Intracerebral Implantation of NGF-Releasing Biodegradable Microspheres Protects Striatum against Excitotoxic Damage

• Published in: Experimental neurology Vol. 161; no. 1; pp. 259 - 272
• Main Authors: Menei, P., Pean, J.M., Nerrière-Daguin, V., Jollivet, C., Brachet, P., Benoit, J.P.
• Format: Journal Article
• Language: English
• Published: United States Elsevier Inc 01.01.2000
• Subjects: Animals; Biodegradation, Environmental; Capsules; Choline O-Acetyltransferase - analysis; Corpus Striatum - drug effects; Corpus Striatum - pathology; Dopamine and cAMP-Regulated Phosphoprotein 32; drug delivery; Drug Delivery Systems; Enzyme-Linked Immunosorbent Assay; excitotoxic injury; Female; Huntington Disease - drug therapy; Huntington Disease - pathology; Huntington's disease; Iodine Radioisotopes; microsphere; Microspheres; NADPH Dehydrogenase - analysis; nerve growth factor; Nerve Growth Factor - pharmacology; Nerve Tissue Proteins; Neurons - drug effects; Neurons - enzymology; Neuroprotective Agents - pharmacology; Neurotoxins - toxicity; PC12 Cells; Phosphoproteins - analysis; Quinolinic Acid - toxicity; Rats; Rats, Sprague-Dawley; striatum; excitotoxic injury; microsphere; drug delivery; striatum; Huntington's disease; nerve growth factor
• ISSN: 0014-4886; 1090-2430
• DOI: 10.1006/exnr.1999.7253

Intrastriatal implantation of genetically modified cells synthesizing nerve growth factor (NGF) constitutes one way to obtain a long-term supply of this neurotrophic factor and a neuronal protection against an excitotoxic lesion. We have investigated if NGF-loaded poly(d,l-lactide-co-glycolide) microspheres could represent an alternative to cell transplantations.
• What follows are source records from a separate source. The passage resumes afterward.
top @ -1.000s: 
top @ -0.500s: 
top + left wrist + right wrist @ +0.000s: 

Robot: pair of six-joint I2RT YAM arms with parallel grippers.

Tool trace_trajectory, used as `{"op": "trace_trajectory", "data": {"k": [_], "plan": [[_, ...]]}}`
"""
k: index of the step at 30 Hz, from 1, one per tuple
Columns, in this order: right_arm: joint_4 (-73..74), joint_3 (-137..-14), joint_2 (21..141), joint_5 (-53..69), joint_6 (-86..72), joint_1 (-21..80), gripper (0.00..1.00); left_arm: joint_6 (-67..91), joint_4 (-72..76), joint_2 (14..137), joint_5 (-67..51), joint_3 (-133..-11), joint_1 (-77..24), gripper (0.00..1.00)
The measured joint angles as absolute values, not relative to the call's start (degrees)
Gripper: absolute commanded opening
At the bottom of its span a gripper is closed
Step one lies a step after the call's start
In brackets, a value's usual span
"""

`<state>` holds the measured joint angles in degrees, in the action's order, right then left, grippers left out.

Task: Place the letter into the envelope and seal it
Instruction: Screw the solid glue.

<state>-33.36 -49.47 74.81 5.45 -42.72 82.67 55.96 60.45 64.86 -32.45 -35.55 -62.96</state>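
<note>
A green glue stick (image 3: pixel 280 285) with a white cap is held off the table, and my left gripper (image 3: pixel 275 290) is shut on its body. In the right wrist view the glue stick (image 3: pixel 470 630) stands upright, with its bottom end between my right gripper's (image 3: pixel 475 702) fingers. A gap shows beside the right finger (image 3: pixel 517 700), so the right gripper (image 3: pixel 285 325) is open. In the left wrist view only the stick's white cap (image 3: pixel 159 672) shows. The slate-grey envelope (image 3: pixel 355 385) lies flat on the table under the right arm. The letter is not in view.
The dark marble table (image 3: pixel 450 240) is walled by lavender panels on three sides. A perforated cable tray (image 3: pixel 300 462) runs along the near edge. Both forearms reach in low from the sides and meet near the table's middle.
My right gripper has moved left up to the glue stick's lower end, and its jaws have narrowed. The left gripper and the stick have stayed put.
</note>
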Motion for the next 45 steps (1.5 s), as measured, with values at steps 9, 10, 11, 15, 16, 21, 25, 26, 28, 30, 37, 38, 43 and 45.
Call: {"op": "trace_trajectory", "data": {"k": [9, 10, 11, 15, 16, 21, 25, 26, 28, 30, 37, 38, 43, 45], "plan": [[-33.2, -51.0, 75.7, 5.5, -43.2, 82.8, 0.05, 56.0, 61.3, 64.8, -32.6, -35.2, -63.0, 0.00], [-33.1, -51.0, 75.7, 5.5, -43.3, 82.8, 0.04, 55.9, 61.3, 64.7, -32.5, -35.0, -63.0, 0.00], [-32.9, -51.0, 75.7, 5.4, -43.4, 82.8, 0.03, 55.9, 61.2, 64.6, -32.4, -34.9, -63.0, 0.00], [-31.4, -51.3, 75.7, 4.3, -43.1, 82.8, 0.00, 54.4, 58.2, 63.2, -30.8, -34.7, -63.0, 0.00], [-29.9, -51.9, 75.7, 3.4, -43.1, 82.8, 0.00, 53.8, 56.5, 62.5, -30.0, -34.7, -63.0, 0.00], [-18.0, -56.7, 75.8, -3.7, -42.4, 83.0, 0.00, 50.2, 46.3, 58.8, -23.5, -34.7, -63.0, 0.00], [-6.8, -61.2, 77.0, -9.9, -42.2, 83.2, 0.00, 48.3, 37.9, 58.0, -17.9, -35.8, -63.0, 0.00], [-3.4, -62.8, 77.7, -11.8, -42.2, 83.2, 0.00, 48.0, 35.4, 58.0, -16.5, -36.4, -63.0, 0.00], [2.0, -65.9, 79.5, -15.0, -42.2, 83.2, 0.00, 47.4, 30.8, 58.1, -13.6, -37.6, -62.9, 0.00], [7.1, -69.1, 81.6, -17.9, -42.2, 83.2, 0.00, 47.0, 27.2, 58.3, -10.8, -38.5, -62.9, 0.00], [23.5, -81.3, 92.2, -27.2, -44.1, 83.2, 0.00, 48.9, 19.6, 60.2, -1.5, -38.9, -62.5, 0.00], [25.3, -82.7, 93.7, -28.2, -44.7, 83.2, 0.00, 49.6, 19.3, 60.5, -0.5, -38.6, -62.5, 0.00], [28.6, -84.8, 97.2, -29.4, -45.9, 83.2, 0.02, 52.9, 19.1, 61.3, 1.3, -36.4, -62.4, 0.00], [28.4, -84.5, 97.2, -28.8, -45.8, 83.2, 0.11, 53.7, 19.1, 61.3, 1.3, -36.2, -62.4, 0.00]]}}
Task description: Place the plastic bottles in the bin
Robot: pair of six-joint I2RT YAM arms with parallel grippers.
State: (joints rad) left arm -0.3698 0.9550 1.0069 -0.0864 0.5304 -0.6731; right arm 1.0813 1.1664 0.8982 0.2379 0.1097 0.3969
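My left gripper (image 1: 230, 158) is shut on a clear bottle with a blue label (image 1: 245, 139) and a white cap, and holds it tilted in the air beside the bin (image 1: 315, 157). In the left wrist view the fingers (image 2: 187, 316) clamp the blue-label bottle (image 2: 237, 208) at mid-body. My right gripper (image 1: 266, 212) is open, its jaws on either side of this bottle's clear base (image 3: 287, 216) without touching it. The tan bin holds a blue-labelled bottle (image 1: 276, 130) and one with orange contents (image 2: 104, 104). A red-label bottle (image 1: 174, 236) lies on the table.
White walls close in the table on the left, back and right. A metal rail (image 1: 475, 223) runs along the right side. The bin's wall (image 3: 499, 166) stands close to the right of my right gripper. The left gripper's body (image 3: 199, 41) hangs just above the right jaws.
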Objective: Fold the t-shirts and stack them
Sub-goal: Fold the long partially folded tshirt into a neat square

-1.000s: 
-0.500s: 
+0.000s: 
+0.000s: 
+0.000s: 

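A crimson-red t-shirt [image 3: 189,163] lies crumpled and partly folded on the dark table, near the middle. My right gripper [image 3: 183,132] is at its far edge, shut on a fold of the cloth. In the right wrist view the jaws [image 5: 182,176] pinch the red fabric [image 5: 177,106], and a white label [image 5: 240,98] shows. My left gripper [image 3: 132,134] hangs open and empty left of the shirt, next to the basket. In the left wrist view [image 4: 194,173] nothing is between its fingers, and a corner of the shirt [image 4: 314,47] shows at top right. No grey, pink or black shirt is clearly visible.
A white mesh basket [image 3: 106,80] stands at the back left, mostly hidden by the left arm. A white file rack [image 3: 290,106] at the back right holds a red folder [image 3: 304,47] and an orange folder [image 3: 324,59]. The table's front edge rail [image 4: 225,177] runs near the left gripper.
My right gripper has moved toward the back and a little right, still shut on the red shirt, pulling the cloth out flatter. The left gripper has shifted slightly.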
These microspheres can be implanted stereotaxically and locally release the protein in a controlled and sustained way. In order to test this paradigm, the NGF release kinetics were characterized in vitro using radiolabeled NGF, immunoenzymatic assay, and PC-12 cells bioassay and then in vivo after implantation in the intact rat striatum. These microspheres were thus implanted into the rat striatum 7 days prior to infusing quinolinic acid. Control animals were either not treated or implanted with blank microspheres. The extent of the lesion and the survival of ChAT-, NADPH-d-, and DARPP-32-containing neurons were analyzed. In vitro studies showed that microspheres allowed a sustained release of bioactive NGF for at least 1 month. Microspheres implanted in the intact striatum still contained NGF after 2.5 months and they were totally degraded after 3 months. After quinolinic acid infusion, the lesion size in the group treated with NGF-releasing microspheres was reduced by 40% when compared with the control groups. A marked neuronal sparing was noted, principally concerning the cholinergic interneurons, but also neuropeptide Y/somatostatin interneurons and GABAergic striatofuge neurons. These results indicate that implantation of biodegradable NGF-releasing microspheres can be used to protect neurons from a local excitotoxic lesion and that this strategy may ultimately prove to be relevant for the treatment of various neurological diseases.